### The problem
Everything in the listing below must be set down again exactly.

### Collected material
▬▬▬▬▬▬▬▬▬▬
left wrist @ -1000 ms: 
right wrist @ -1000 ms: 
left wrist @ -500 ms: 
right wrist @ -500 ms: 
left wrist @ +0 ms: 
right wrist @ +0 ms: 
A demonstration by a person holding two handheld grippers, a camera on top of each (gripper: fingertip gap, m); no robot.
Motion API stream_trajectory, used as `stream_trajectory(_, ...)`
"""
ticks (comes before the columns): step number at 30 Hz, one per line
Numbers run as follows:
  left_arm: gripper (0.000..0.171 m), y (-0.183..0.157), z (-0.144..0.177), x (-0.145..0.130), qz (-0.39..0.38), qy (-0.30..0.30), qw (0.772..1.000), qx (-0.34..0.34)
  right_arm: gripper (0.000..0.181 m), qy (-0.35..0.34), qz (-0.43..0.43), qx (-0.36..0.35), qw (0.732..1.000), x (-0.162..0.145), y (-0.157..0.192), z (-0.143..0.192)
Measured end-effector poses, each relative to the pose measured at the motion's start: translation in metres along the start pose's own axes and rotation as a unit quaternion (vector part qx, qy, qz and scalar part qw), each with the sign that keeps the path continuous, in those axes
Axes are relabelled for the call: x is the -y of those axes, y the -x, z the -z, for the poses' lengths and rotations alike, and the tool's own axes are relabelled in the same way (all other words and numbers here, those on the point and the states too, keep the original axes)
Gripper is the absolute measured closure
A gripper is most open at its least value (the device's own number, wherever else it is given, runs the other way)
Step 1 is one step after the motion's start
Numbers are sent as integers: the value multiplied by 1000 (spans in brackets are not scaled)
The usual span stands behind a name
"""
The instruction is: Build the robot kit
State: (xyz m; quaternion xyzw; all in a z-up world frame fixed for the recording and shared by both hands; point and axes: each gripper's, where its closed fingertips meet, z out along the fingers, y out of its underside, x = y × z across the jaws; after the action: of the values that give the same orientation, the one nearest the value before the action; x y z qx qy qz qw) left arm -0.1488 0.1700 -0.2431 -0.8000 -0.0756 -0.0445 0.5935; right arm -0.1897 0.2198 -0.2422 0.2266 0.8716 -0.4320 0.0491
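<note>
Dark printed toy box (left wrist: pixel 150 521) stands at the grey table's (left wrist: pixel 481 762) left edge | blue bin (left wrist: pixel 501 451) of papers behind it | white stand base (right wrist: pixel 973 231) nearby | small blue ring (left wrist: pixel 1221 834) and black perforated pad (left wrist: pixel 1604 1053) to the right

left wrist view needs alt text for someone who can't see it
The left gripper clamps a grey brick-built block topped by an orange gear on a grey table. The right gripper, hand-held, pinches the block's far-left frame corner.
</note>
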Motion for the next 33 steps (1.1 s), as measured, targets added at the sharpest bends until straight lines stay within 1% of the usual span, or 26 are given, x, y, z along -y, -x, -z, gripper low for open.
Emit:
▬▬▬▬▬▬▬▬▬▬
### Answer section
left wrist @ -1000 ms: 
right wrist @ -1000 ms: 
left wrist @ -500 ms: 
right wrist @ -500 ms: 
left wrist @ +0 ms: 
right wrist @ +0 ms: 
A demonstration by a person holding two handheld grippers, a camera on top of each (gripper: fingertip gap, m); no robot.
Motion API stream_trajectory, used as `stream_trajectory(_, ...)`
"""
ticks (comes before the columns): step number at 30 Hz, one per line
Numbers run as follows:
  left_arm: gripper (0.000..0.171 m), y (-0.183..0.157), z (-0.144..0.177), x (-0.145..0.130), qz (-0.39..0.38), qy (-0.30..0.30), qw (0.772..1.000), qx (-0.34..0.34)
  right_arm: gripper (0.000..0.181 m), qy (-0.35..0.34), qz (-0.43..0.43), qx (-0.36..0.35), qw (0.732..1.000), x (-0.162..0.145), y (-0.157..0.192), z (-0.143..0.192)
Measured end-effector poses, each relative to the pose measured at the motion's start: translation in metres along the start pose's own axes and rotation as a unit quaternion (vector part qx, qy, qz and scalar part qw), each with the sign that keeps the path continuous, in those axes
Axes are relabelled for the call: x is the -y of those axes, y the -x, z the -z, for the poses' lengths and rotations alike, and the tool's own axes are relabelled in the same way (all other words and numbers here, those on the point and the states too, keep the original axes)
Gripper is the absolute measured closure
A gripper is most open at its least value (the device's own number, wherever else it is given, runs the other way)
Step 1 is one step after the motion's start
Numbers are sent as integers: the value multiplied by 1000 (spans in brackets are not scaled)
The usual span stands behind a name
"""
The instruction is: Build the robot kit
State: (xyz m; quaternion xyzw; all in a z-up world frame fixed for the recording and shared by both hands; point and axes: each gripper's, where its closed fingertips meet, z out along the fingers, y out of its underside, x = y × z across the jaws; after the action: of the values that give the same orientation, the one nearest the value before the action; x y z qx qy qz qw) left arm -0.1488 0.1700 -0.2431 -0.8000 -0.0756 -0.0445 0.5935; right arm -0.1897 0.2198 -0.2422 0.2266 0.8716 -0.4320 0.0491
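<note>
Dark printed toy box (left wrist: pixel 150 521) stands at the grey table's (left wrist: pixel 481 762) left edge | blue bin (left wrist: pixel 501 451) of papers behind it | white stand base (right wrist: pixel 973 231) nearby | small blue ring (left wrist: pixel 1221 834) and black perforated pad (left wrist: pixel 1604 1053) to the right

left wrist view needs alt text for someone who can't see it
The left gripper clamps a grey brick-built block topped by an orange gear on a grey table. The right gripper, hand-held, pinches the block's far-left frame corner.
</note>
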Motion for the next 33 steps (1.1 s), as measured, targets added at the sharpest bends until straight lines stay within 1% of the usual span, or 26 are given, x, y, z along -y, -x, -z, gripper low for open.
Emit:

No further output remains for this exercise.